Oleh karenanya, Khofifah berharap kejadian seperti ini agar tidak terulang kembali oleh siswa dan siswi di Indonesia karena sebagai penerus bangsa. "Sehingga kita berharap agar keluarga, terutama guru di sekolah mampu memaparkan dan mengajak anak muridnya untuk lebih giat belajar lagi. Anak-anak itu harus dianalogikan dengan menghitung berapa jam belajar, berapa jam bermain agar mengerti managemen waktu. Misalnya, kalau sehari tidurnya delapan jam maka si anak akan menghabiskan waktu 20 tahun untuk tidur jika diusianya ke-60 tahun nanti," paparnya.
Khofifah menerangkan, selanjutnya Kemensos akan bekerja sama dengan Menteri Pendidikan dan Kebudayaan (Mendikbud) Anies Baswedan untuk melakukan riset pada program kerjanya Badan Koordinasi Kegiatan Kesejaheraan Sosial (BK3S).
Nantinya, Kemensos dan Kemendikbud akan mengajak orang tua murid untuk melakukan riset penyebab malasnya siswa ataupun siswi untuk melakukan kegiatan belajar dirumah.

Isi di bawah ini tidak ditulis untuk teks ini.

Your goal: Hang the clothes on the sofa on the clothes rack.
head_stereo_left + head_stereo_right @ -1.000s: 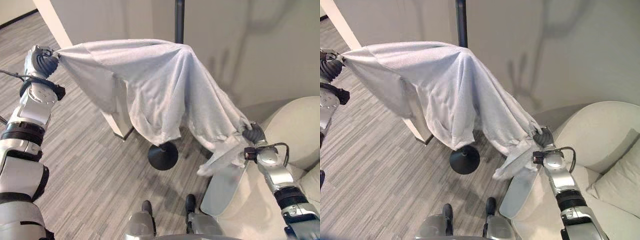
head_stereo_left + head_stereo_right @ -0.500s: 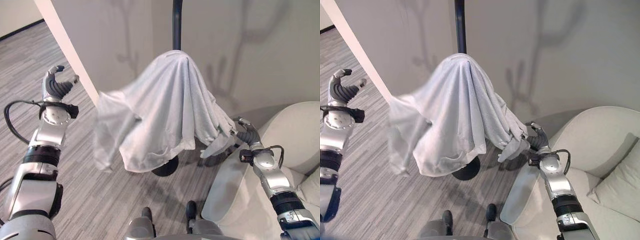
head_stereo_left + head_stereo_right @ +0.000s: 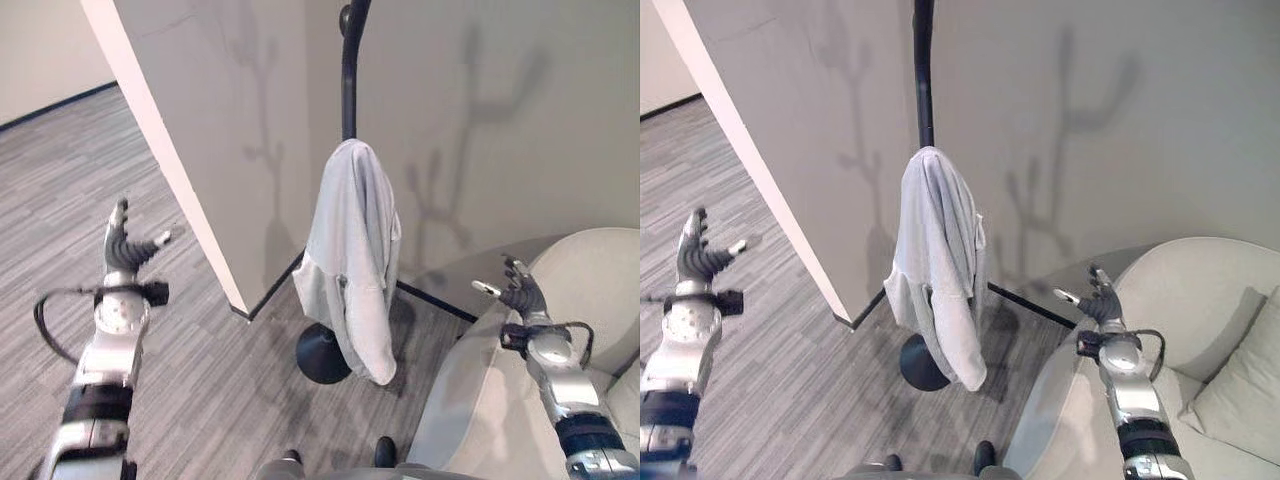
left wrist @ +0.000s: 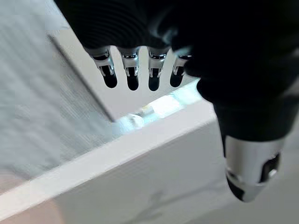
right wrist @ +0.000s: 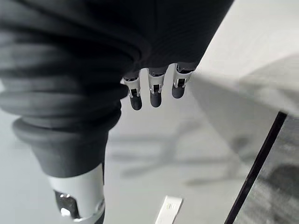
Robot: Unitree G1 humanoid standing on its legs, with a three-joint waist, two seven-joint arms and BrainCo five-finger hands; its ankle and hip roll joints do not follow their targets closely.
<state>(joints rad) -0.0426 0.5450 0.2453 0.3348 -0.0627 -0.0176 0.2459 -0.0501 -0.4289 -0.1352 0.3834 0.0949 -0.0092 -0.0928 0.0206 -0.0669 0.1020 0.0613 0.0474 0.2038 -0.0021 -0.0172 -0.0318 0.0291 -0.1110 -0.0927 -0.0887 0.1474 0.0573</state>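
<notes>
You get soft, even room light in the head views; the clothes rack [image 3: 347, 90] throws pale branching shadows on the wall [image 3: 520, 110] behind it. Straight edges bow toward the frame borders. In the wrist views the hand covers go nearly black and the background is soft and unfocused.

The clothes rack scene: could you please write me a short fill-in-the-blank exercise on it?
1. The grey garment hangs on the black ____.
2. The left hand is ____, holding nothing.
3. The right hand hovers above the cream ____.
4. The rack's round base stands on the ____.

Missing words: clothes rack; open; sofa; floor
</notes>
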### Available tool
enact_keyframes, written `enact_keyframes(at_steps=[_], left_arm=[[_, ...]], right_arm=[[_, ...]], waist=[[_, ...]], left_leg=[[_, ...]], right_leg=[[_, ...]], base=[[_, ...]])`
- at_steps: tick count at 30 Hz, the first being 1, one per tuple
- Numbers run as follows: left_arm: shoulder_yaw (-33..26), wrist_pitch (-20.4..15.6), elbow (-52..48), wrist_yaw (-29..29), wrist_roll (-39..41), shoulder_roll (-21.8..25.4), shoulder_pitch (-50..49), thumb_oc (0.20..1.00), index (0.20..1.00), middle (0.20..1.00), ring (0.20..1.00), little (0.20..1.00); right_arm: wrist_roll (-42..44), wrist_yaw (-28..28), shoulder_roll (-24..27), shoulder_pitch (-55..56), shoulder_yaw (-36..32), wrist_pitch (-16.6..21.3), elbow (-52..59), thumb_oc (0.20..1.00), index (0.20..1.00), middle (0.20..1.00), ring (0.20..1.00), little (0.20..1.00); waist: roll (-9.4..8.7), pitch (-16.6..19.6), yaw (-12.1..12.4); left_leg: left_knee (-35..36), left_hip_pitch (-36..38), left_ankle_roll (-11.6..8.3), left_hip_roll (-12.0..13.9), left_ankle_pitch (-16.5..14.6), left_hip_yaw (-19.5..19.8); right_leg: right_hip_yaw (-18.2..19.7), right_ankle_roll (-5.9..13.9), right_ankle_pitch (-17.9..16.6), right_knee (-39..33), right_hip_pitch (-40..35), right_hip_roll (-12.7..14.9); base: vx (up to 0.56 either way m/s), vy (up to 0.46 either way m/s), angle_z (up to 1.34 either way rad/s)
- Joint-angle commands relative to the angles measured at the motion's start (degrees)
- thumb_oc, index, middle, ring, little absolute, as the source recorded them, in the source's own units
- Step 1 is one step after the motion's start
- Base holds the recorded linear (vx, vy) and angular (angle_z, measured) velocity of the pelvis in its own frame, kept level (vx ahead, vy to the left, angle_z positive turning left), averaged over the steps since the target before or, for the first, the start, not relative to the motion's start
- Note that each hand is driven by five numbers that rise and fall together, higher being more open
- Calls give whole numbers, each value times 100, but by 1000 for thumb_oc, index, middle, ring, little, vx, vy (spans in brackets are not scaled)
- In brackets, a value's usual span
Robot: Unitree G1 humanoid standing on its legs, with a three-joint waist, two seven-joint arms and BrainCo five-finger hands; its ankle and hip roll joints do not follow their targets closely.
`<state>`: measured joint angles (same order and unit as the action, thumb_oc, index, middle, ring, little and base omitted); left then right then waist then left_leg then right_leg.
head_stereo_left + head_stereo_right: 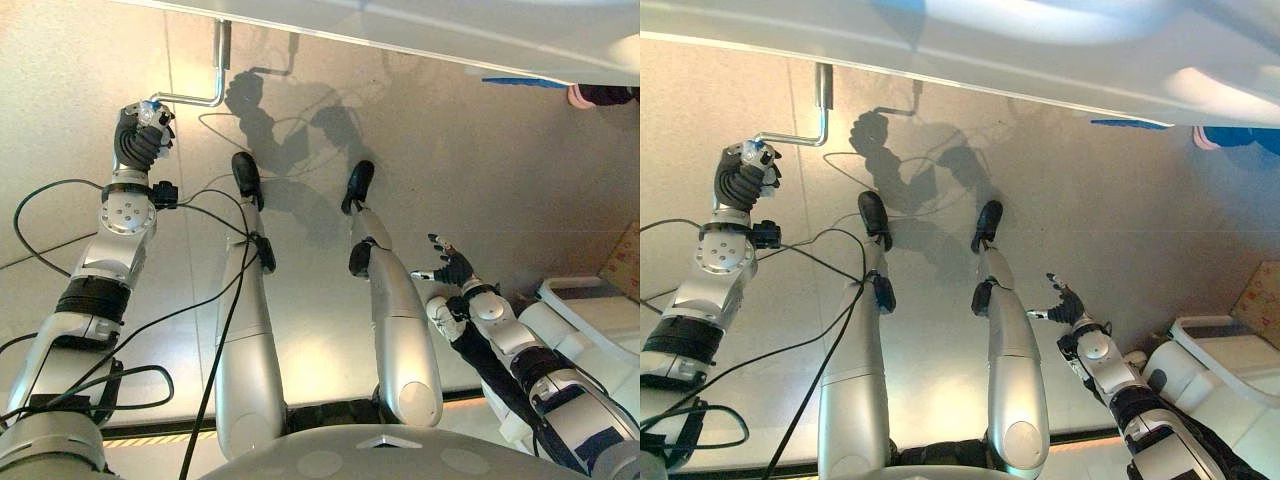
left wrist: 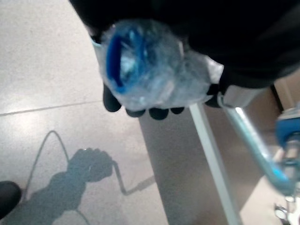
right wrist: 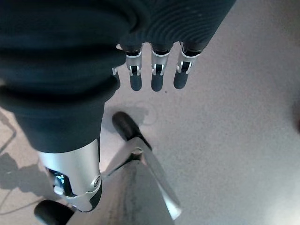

"Kita harus melihat bagaimana dinamika sosial terhadap si anak, masak disuruh belajar jawabannya nanti stres, padahal bapak presiden sedang mengajarkan etos kerja bagi anak itu agar termotivasi dari pak Anies. Restorasi sosial dan interaksi sosial harus menjadi energi positif agar anak menjadi lebih produktif," imbuhnya.
Menurut Khofifah penerapan etos kerja tersebut dapat mencontoh dari pepatah Timur Tengah ataupun dari lagu miliknya Rhoma Irama. "Man Jadda Wajada, siapa yang bersungguh-sungguh pasti dia mendapat, kalau kata Rhoma Irama berakit rakit kehulu berenang-renang ke tepian, bersakit dahulu lalu senang kemudian," tandasnya.